SQL Server and Univariate Linear Regression

SQL Server and Univariate Linear Regression

This is a method for evaluating the correlation coefficient of a univariate linear regression model by simply calling a function from within SQL Server. The motivation here was that I wanted to be able to determine a possible linear correlation without having to leave my SQL Server Management Studio environment.

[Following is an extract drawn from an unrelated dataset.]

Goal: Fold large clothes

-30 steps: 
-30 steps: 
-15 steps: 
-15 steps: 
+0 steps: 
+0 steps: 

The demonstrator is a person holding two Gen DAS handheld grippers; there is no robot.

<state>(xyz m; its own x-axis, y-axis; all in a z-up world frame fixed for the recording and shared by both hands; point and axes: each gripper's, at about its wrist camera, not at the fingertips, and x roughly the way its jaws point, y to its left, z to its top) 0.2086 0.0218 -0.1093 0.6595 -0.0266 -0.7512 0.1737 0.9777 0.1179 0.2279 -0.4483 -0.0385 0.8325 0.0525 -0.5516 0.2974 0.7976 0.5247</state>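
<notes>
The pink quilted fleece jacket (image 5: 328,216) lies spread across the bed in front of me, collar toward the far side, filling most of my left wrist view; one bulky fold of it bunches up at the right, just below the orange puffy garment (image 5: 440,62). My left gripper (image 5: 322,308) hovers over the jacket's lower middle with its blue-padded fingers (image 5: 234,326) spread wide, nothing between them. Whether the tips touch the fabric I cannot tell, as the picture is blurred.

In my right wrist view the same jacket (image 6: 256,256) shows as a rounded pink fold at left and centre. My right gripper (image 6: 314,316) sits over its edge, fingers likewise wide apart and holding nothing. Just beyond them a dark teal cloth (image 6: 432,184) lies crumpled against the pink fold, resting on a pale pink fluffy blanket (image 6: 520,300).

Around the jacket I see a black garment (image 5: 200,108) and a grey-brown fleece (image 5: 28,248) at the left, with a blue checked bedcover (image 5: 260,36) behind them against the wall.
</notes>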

To start you'll need to create the following;

1.) Create a new table data type.

 create type dbo.XandY as table(  
      [x] float null  
      , [y] float null  
 );  

2.) Create the linear regression function;

 create function dbo.UnivariateLinearRegression (@XandY dbo.XandY READONLY)   
 returns @ReturnThisTable table (  
      correlation_coefficient float  
      , slope float  
      , intercept float   
      , r_squared float   
      , standard_estimate_error float  
 )  
 as  
 begin  
      declare @total_points int   
      , @intercept float   
      , @slope float   
      , @r_squared float   
      , @standard_estimate_error float   
      , @correlation_coefficient float   
      , @average_x float   
      , @average_y float   
      , @sumX float   
      , @sumY float   
      , @sumXX float   
      , @sumYY float   
      , @sumXY float   
      , @Sxx float   
      , @Syy float   
      , @Sxy float   
      , @stdevX float  
      , @stdevY float;  
      Select   
           @total_points = count(*)  
           , @average_x = avg(x)  
           , @average_y = avg(y)  
           , @sumX = sum(x)  
           , @sumY = sum(y)  
           , @sumXX = sum(x*x)  
           , @sumYY = sum(y*y)  
           , @sumXY = sum(x*y)  
           , @stdevX = stdev(x)  
           , @stdevY = stdev(y)  
      from @XandY a  
      ;  
      set @Sxx = @sumXX - (@sumX * @sumX) / @total_points;  
      set @Syy = @sumYY - (@sumY * @sumY) / @total_points;  
      set @Sxy = @sumXY - (@sumX * @sumY) / @total_points;  
      set @correlation_coefficient = @Sxy / sqrt(@Sxx * @Syy);  
      set @slope = (@stdevY / @stdevX) * @correlation_coefficient;  
      set @intercept = @average_y - @slope * @average_x;  
      set @r_squared = (@intercept * @sumY + @slope * @sumXY - power(@sumY,2) / @total_points) / (@sumYY - power(@sumY,2) / @total_points);  
      select @standard_estimate_error = sqrt(sum(power(y - (@slope * x + @intercept),2)) / @total_points) from @XandY;  
      insert into @ReturnThisTable (  
           correlation_coefficient  
           , slope  
           , intercept  
           , r_squared  
           , standard_estimate_error  
      )  
      select correlation_coefficient = @correlation_coefficient  
           , slope = @slope  
           , intercept = @intercept  
           , r_squared = @r_squared  
           , standard_estimate_error = @standard_estimate_error  
      ;  
      return;  
 end  

Try it out

1.) Generate some sample data

 if object_id('tempdb..##example','u') is not null   
      begin drop table ##example end;  
 -- Sample Dataset  
 create table ##example (  
      TheDay int  
      , TheValue float  
      , TheUnits float  
 );  
 insert into ##example (TheDay, TheValue, TheUnits)   
 select 1, 10.2, 4 union all select 2, 11.8, 5 union all   
 select 3, 19.2, 8 union all select 4, 10.2, 4 union all   
 select 5, 12.4, 5 union all select 6, 13.2, 6 union all   
 select 7, 15.2, 7 union all select 8, 17.2, 8 union all   
 select 9, 16.2, 7 union all select 10, 25.2, 16 union all   
 select 11, 12.7, 10 union all select 12, 14.2, 11 union all   
 select 13, 15.9, 13 union all select 14, 13.6, 6 union all   
 select 15, 19.2, 9;  

2.) View your sample data, with bonus code to view the 5 day moving average.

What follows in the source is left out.